*** INPUT DATA ***
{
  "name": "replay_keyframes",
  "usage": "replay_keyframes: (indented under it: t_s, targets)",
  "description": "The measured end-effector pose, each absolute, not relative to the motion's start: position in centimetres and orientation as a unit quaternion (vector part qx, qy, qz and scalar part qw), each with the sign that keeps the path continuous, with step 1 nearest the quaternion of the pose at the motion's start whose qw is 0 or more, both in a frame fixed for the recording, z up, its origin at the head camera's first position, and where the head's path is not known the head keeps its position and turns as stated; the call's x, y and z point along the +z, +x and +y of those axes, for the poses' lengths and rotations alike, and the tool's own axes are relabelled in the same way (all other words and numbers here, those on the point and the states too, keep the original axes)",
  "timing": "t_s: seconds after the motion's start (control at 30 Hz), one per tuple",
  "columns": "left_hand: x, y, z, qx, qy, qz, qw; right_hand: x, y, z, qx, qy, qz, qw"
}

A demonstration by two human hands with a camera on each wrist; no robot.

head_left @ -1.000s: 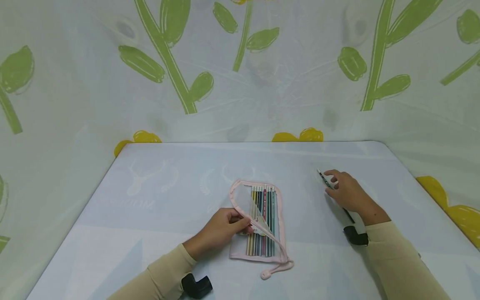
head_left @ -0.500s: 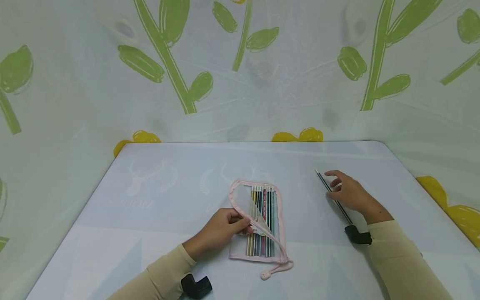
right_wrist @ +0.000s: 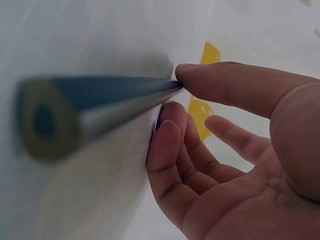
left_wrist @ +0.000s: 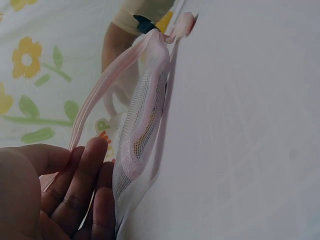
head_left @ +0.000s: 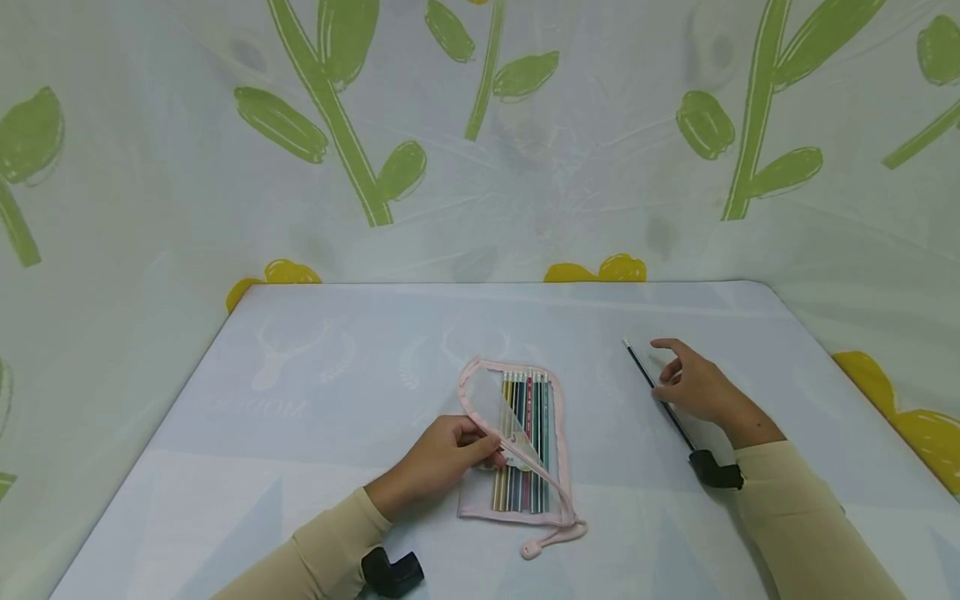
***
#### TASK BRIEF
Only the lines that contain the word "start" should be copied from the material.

#### ANSWER TO THIS TASK
  "description": "The measured end-effector pose, each absolute, not relative to the motion's start: position in centimetres and orientation as a unit quaternion (vector part qx, qy, qz and scalar part qw), each with the sign that keeps the path continuous, with step 1 nearest the quaternion of the pose at the motion's start whose qw is 0 or more, both in a frame fixed for the recording, z up, its origin at the head camera's first position, and where the head's path is not known the head keeps its position and turns as stated; the call's x, y and z point along the +z, +x and +y of those axes, for the poses' lengths and rotations alike, and the tool's own axes are relabelled in the same way (all other words and numbers here, those on the point and the states too, keep the original axes)",
  "timing": "t_s: seconds after the motion's start (control at 30 Hz), one per tuple",

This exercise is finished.